▶ Your objective:
In your copy, include every line of the listing below exactly but none of the pictures.

#####

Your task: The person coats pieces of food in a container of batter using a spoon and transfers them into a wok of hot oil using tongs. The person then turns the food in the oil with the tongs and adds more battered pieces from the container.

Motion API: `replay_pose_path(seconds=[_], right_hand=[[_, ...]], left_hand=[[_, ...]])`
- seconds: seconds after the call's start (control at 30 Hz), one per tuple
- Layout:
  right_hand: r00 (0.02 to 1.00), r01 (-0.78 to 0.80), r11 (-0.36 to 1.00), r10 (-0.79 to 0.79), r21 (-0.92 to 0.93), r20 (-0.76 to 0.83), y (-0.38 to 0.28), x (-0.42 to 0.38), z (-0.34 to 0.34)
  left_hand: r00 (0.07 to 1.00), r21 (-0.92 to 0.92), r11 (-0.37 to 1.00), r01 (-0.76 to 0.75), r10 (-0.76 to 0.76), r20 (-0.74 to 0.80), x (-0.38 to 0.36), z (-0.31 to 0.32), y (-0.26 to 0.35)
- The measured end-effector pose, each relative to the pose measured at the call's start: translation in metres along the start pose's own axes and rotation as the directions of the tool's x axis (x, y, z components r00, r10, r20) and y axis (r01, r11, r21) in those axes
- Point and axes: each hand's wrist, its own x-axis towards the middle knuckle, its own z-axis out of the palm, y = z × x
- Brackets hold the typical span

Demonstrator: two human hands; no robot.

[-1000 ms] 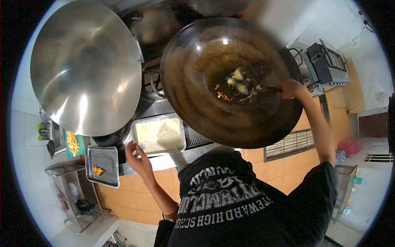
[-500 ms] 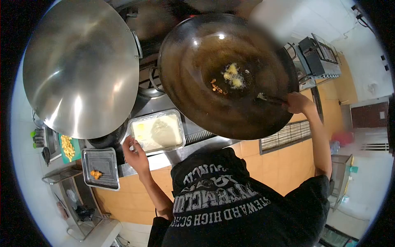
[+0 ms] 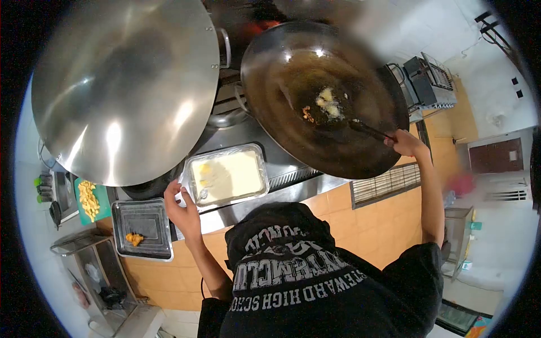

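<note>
My right hand (image 3: 407,143) is closed around a long, dark-handled cooking utensil (image 3: 369,129) at the right rim of a large dark wok (image 3: 293,132). The utensil's tip dips toward pale yellow battered food (image 3: 328,104) frying in oil at the wok's middle. Small browned bits (image 3: 307,114) float just left of that food. My left hand (image 3: 183,211) is at the near left corner of a clear rectangular tray (image 3: 225,201) of creamy batter (image 3: 236,174). Its fingers are curved and apart, with nothing visible between them.
A large round metal lid or pan (image 3: 129,101) fills the upper left. Below it lies a metal tray (image 3: 143,211) with a fried golden piece (image 3: 134,239). Chopped yellow pieces (image 3: 88,200) sit on a green board (image 3: 101,197). An oven-like appliance (image 3: 431,81) stands beyond the wok.
The view has shifted, so the stove items sit further right. My right hand has brought the utensil's tip closer to the frying food. My left hand stays by the batter tray's corner.
</note>
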Motion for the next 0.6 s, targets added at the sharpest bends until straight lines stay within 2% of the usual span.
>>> replay_pose_path(seconds=[0.03, 0.07, 0.1, 0.17, 0.2, 0.27, 0.3, 0.33, 0.43, 0.5, 0.53, 0.57, 0.6], right_hand=[[0.992, -0.118, 0.969, 0.103, 0.216, 0.078, -0.011, -0.009, -0.004], [0.992, -0.115, 0.97, 0.101, 0.214, 0.076, -0.016, -0.013, 0.0], [0.988, -0.136, 0.892, 0.092, 0.431, 0.121, -0.018, -0.018, 0.007], [0.978, -0.187, 0.594, 0.04, 0.782, 0.203, -0.022, -0.027, 0.02], [0.979, -0.182, 0.595, 0.035, 0.783, 0.201, -0.025, -0.032, 0.024], [0.971, -0.181, 0.4, -0.075, 0.898, 0.229, -0.031, -0.044, 0.037], [0.984, -0.124, 0.319, -0.085, 0.94, 0.159, -0.058, -0.061, 0.033], [0.982, -0.126, 0.311, -0.094, 0.942, 0.163, -0.069, -0.072, 0.035], [0.982, -0.002, 0.127, -0.188, 0.992, 0.026, -0.11, -0.104, 0.041], [0.973, 0.032, 0.115, -0.229, 0.993, -0.005, -0.139, -0.124, 0.046], [0.965, 0.073, 0.113, -0.258, 0.991, -0.042, -0.153, -0.133, 0.051], [0.974, 0.038, 0.107, -0.228, 0.994, -0.013, -0.169, -0.141, 0.058], [0.959, 0.034, 0.116, -0.285, 0.993, 0.0, -0.173, -0.143, 0.075]], left_hand=[[1.0, 0.0, 1.0, 0.005, -0.005, -0.004, -0.001, -0.002, -0.007], [1.0, -0.026, 1.0, -0.003, 0.003, -0.018, -0.002, -0.002, -0.015], [0.999, -0.052, 0.999, -0.014, 0.013, -0.031, -0.001, -0.003, -0.022], [0.999, -0.03, 0.999, -0.04, 0.039, -0.026, 0.002, -0.009, -0.032], [0.998, -0.01, 0.998, -0.061, 0.061, -0.018, 0.004, -0.011, -0.035], [1.0, -0.019, 1.0, -0.012, 0.012, 0.006, 0.007, -0.018, -0.032], [1.0, -0.039, 0.999, 0.002, -0.001, 0.02, 0.011, -0.02, -0.034], [0.999, -0.055, 0.998, 0.015, -0.013, 0.034, 0.014, -0.024, -0.036], [0.998, -0.022, 0.999, -0.03, 0.031, 0.056, 0.025, -0.028, -0.037], [0.996, -0.013, 0.999, -0.033, 0.034, 0.087, 0.031, -0.029, -0.039], [0.99, -0.015, 0.996, -0.084, 0.086, 0.11, 0.034, -0.028, -0.046], [0.985, 0.01, 0.996, -0.083, 0.081, 0.15, 0.036, -0.028, -0.052], [0.979, 0.034, 0.996, -0.081, 0.073, 0.191, 0.036, -0.029, -0.059]])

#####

▶ Answer space:
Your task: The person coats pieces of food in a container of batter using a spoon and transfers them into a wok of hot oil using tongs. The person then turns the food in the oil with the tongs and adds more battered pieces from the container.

Motion API: `replay_pose_path(seconds=[_], right_hand=[[_, ...]], left_hand=[[_, ...]])`
- seconds: seconds after the call's start (control at 30 Hz), one per tuple
- Layout:
  right_hand: r00 (0.02 to 1.00), r01 (-0.78 to 0.80), r11 (-0.36 to 1.00), r10 (-0.79 to 0.79), r21 (-0.92 to 0.93), r20 (-0.76 to 0.83), y (-0.38 to 0.28), x (-0.42 to 0.38), z (-0.34 to 0.34)
  left_hand: r00 (0.07 to 1.00), r21 (-0.92 to 0.92), r11 (-0.37 to 1.00), r01 (-0.76 to 0.75), r10 (-0.76 to 0.76), r20 (-0.74 to 0.80), x (-0.38 to 0.36), z (-0.31 to 0.32), y (-0.26 to 0.35)
- The measured end-effector pose, each relative to the pose measured at the call's start: translation in metres along the start pose's own axes and rotation as the directions of the tool's x axis (x, y, z components r00, r10, r20) and y axis (r01, r11, r21) in those axes
- Point and axes: each hand's wrist, its own x-axis towards the middle knuckle, its own z-axis out of the palm, y = z × x
- Brackets hold the typical span

Demonstrator: two human hands; no robot.

[-1000 ms] 
[-500 ms] 
[+0 ms] 

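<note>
My right hand (image 3: 407,143) is closed around a long, dark-handled cooking utensil (image 3: 369,129) at the right rim of a large dark wok (image 3: 293,132). The utensil's tip dips toward pale yellow battered food (image 3: 328,104) frying in oil at the wok's middle. Small browned bits (image 3: 307,114) float just left of that food. My left hand (image 3: 183,211) is at the near left corner of a clear rectangular tray (image 3: 225,201) of creamy batter (image 3: 236,174). Its fingers are curved and apart, with nothing visible between them.
A large round metal lid or pan (image 3: 129,101) fills the upper left. Below it lies a metal tray (image 3: 143,211) with a fried golden piece (image 3: 134,239). Chopped yellow pieces (image 3: 88,200) sit on a green board (image 3: 101,197). An oven-like appliance (image 3: 431,81) stands beyond the wok.
The view has shifted, so the stove items sit further right. My right hand has brought the utensil's tip closer to the frying food. My left hand stays by the batter tray's corner.
</note>
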Motion for the next 0.6 s, targets added at the sharpest bends until straight lines stay within 2% of the usual span.
>>> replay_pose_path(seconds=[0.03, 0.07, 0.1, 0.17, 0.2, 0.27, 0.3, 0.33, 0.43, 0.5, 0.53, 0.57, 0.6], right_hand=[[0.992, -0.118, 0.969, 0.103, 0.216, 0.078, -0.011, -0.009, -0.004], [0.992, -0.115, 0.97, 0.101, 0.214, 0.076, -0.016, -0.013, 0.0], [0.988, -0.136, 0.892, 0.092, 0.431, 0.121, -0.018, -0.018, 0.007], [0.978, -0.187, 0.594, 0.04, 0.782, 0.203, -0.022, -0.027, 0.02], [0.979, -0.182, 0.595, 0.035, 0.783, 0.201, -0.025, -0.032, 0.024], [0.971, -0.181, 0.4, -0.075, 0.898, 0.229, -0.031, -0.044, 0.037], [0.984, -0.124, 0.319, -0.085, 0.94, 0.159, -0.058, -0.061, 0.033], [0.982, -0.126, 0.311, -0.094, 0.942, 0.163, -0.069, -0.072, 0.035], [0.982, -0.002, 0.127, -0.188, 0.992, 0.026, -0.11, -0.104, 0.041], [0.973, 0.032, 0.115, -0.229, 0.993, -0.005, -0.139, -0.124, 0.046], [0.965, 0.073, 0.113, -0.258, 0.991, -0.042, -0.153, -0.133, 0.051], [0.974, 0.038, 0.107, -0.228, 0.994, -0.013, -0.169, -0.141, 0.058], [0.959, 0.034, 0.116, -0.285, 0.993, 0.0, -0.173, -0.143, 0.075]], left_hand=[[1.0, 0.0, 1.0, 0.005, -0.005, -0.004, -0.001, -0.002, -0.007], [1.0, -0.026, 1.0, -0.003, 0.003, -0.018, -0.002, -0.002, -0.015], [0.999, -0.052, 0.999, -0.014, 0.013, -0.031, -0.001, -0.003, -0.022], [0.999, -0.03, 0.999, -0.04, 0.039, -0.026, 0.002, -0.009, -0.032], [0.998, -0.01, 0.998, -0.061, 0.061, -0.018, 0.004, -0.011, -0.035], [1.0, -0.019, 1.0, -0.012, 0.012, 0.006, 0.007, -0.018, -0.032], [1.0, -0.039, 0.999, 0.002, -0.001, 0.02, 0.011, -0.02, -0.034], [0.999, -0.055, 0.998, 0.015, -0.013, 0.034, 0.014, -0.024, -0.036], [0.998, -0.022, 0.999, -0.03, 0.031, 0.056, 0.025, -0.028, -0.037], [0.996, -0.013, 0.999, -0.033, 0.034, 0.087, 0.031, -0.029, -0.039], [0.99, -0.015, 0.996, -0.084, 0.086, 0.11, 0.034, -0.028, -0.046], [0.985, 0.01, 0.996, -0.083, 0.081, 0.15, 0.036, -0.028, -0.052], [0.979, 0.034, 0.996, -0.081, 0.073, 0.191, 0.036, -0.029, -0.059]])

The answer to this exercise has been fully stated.